===== Extracted records
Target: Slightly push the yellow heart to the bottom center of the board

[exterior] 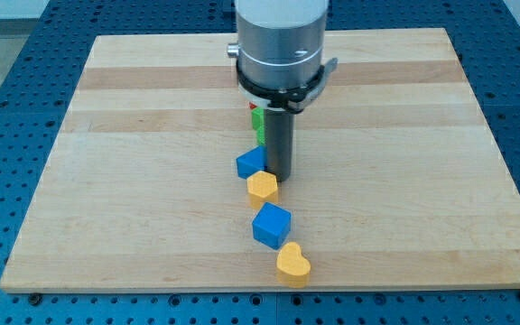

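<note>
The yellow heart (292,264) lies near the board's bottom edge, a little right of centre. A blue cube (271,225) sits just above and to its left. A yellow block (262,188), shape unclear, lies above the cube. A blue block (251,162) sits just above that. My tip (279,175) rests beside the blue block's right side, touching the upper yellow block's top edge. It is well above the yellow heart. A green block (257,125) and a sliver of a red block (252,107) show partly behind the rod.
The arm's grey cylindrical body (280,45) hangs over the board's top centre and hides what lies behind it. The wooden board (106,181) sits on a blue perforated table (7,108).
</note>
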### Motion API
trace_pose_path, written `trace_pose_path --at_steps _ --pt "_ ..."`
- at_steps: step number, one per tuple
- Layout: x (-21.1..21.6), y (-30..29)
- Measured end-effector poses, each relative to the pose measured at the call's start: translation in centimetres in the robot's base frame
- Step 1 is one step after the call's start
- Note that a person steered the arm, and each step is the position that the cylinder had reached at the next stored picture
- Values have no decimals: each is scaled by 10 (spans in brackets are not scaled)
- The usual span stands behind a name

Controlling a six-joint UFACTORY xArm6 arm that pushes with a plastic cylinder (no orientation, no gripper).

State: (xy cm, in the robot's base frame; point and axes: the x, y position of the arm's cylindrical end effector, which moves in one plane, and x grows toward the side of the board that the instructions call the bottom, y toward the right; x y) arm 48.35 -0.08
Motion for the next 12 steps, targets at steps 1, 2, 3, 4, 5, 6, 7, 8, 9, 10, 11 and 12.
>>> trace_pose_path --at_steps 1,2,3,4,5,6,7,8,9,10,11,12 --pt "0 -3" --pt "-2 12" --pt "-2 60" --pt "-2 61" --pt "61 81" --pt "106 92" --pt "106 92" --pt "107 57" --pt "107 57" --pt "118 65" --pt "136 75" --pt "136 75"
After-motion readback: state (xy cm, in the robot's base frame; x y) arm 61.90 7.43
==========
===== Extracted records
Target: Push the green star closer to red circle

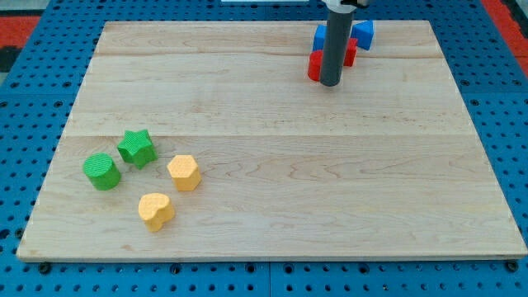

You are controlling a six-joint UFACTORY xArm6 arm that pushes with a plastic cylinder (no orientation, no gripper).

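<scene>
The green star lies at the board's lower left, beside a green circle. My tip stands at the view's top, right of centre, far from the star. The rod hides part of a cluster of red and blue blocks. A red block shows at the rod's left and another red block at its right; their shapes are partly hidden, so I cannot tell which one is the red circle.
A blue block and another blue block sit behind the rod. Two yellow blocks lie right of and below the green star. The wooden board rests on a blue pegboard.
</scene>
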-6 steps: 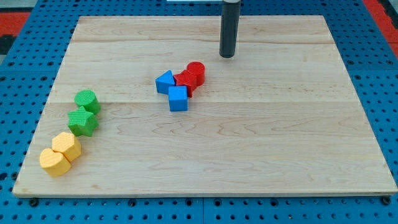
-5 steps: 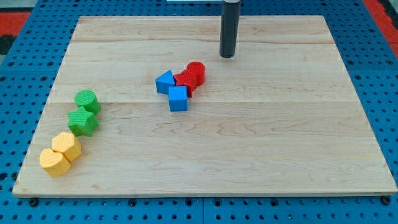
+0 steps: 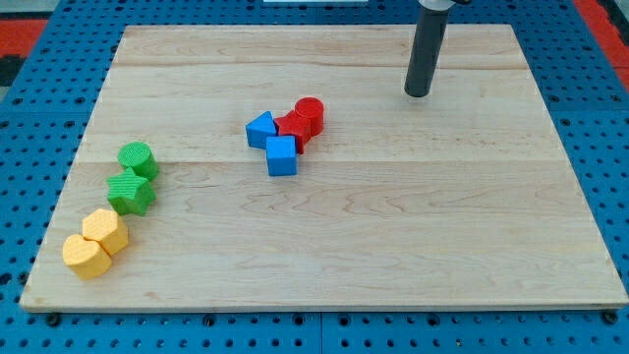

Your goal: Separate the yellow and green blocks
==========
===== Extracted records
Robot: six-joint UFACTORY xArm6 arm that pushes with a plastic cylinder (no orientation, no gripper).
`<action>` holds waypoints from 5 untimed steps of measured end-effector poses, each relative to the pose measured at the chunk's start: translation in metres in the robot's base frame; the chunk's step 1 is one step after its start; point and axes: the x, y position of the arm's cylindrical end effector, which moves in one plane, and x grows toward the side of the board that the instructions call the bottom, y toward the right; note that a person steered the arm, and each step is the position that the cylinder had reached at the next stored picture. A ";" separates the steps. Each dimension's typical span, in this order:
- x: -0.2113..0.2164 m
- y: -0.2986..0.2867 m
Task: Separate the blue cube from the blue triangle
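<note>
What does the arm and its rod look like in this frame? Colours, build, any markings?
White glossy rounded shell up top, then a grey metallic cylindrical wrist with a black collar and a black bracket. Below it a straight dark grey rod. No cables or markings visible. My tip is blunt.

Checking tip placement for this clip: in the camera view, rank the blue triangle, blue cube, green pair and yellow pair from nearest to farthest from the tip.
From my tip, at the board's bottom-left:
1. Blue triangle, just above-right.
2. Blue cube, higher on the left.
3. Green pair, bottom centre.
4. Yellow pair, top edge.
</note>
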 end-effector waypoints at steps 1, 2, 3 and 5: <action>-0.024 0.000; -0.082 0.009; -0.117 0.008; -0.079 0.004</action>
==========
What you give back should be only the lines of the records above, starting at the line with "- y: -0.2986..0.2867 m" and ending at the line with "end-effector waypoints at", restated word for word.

Output:
- y: -0.2986..0.2867 m
Task: Separate the blue cube from the blue triangle
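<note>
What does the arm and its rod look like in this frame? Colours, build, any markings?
White glossy rounded shell up top, then a grey metallic cylindrical wrist with a black collar and a black bracket. Below it a straight dark grey rod. No cables or markings visible. My tip is blunt.

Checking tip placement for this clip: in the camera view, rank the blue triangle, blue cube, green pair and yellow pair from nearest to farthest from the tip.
From my tip, at the board's bottom-left:
1. Blue triangle, just above-right.
2. Blue cube, higher on the left.
3. Green pair, bottom centre.
4. Yellow pair, top edge.
</note>
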 end-effector waypoints at steps 1, 2, 3 and 5: <action>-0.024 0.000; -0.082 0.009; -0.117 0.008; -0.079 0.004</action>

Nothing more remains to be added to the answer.